| Assignment |
Leave out all pictures while repeating the records exactly and completely.

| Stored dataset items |

_____

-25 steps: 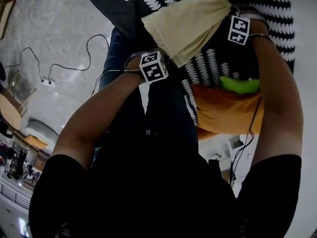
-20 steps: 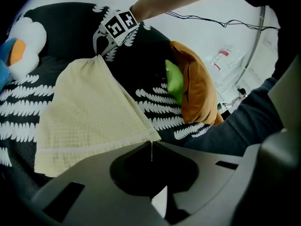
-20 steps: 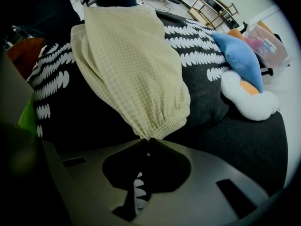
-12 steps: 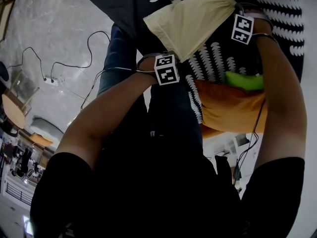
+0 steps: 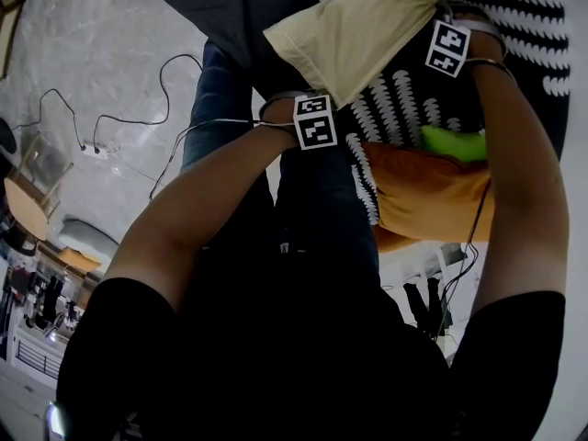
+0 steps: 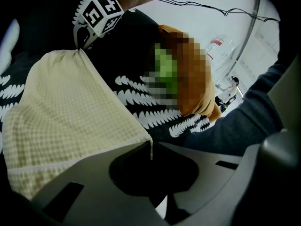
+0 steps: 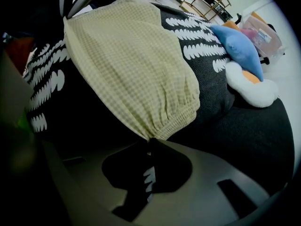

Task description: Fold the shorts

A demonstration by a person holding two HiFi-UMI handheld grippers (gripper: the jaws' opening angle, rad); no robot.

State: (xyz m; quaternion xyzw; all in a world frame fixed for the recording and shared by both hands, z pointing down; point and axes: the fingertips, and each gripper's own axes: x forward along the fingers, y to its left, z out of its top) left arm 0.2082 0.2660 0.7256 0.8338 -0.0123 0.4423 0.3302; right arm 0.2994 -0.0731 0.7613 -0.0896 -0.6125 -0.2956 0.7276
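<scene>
The left gripper (image 6: 150, 149) is clamping its jaws on a hem corner of the yellow shorts (image 5: 354, 30). The right gripper (image 7: 149, 142) is clamping the waistband (elastic edge). The shorts are spreading over the patterned blanket (image 5: 404, 108).

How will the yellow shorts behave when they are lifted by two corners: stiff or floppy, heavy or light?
Probably floppy: the shorts bunch to a point where the right gripper pinches the waistband. Likely light: the left gripper holds them by one small corner. The textured weave should resist slipping.
</scene>
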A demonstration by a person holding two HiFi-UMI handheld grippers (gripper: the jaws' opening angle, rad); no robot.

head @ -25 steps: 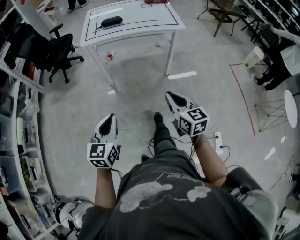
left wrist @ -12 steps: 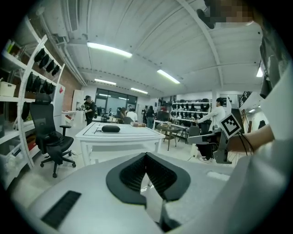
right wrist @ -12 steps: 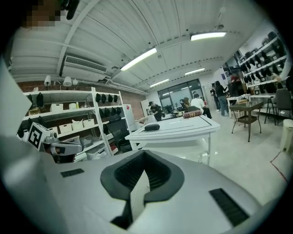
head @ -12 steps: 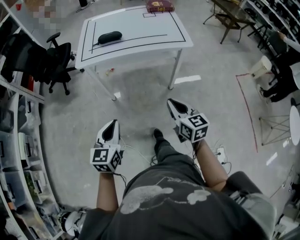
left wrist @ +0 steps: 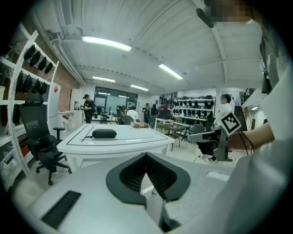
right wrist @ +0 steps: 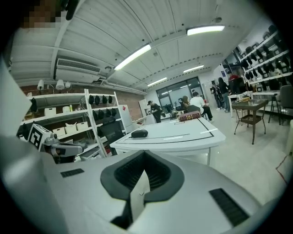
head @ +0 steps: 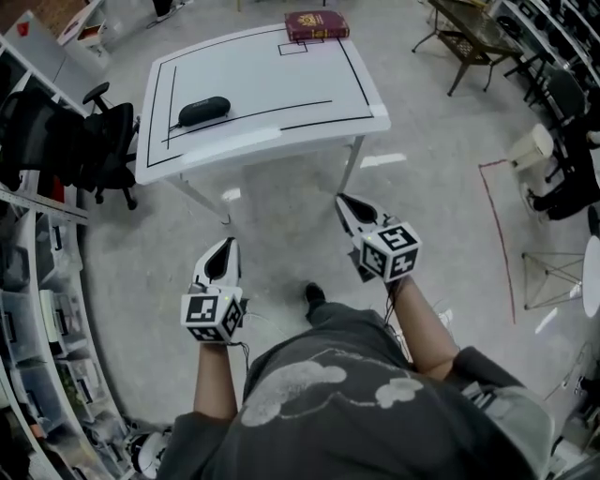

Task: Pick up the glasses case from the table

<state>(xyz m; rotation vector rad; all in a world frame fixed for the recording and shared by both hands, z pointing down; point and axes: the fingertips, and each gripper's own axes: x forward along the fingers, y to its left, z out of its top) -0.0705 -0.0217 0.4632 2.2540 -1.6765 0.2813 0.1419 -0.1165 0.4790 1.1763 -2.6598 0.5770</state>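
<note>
Case (head: 203,111) nr table (head: 281,89) edge (floor (head: 281,220) ahead)

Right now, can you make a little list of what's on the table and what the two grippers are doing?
table: white, black lines on top
glasses case: dark, lying on the table's left part
book: red, at the far edge
left gripper: fingers together, empty, short of the table
right gripper: fingers together, empty, short of the table
</note>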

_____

| Finished task |
-25 steps: 
-20 steps: 
-20 steps: 
-12 steps: 
+0 steps: 
+0 steps: 
+0 steps: 

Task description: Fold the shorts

A demonstration by a person holding two HiFi-UMI handheld grippers (gripper: the jaws' opening angle, rad); no robot.

State: (xyz m; quaternion xyzw; all in a world frame fixed for the recording and shared by both hands, z pointing down; point and axes: the fingertips, and each gripper's own axes: x forward along the fingers, y to its left, z out of its top) left arm 0.2082 0.2660 0.7256 0.8338 -0.0123 0.4423 0.3302; right arm 0.2994 -0.0731 0.7613 -0.0896 -0.6125 -0.2956 0.7276
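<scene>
The left gripper (image 6: 150, 149) is clamping its jaws on a hem corner of the yellow shorts (image 5: 354, 30). The right gripper (image 7: 149, 142) is clamping the waistband (elastic edge). The shorts are spreading over the patterned blanket (image 5: 404, 108).

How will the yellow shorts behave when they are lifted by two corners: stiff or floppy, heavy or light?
Probably floppy: the shorts bunch to a point where the right gripper pinches the waistband. Likely light: the left gripper holds them by one small corner. The textured weave should resist slipping.
</scene>
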A demonstration by a person holding two HiFi-UMI handheld grippers (gripper: the jaws' opening angle, rad); no robot.

head @ -25 steps: 
left wrist @ -12 steps: 
right wrist @ -12 steps: 
head @ -12 steps: 
left wrist @ +0 steps: 
right wrist @ +0 steps: 
head @ +0 steps: 

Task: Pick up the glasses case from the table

<state>(xyz m; rotation vector rad; all in a world frame fixed for the recording and shared by both hands, z pointing down; point and axes: the fingertips, and each gripper's own axes: x forward along the fingers, y to its left, z out of its top) -0.0705 -0.0217 0.4632 2.2540 -1.6765 0.2813 0.1419 -0.1165 0.4790 1.1763 -2.6598 0.5770</state>
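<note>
Case (head: 203,111) nr table (head: 281,89) edge (floor (head: 281,220) ahead)

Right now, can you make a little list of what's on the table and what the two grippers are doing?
table: white, black lines on top
glasses case: dark, lying on the table's left part
book: red, at the far edge
left gripper: fingers together, empty, short of the table
right gripper: fingers together, empty, short of the table
</note>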

No further work remains on the exercise.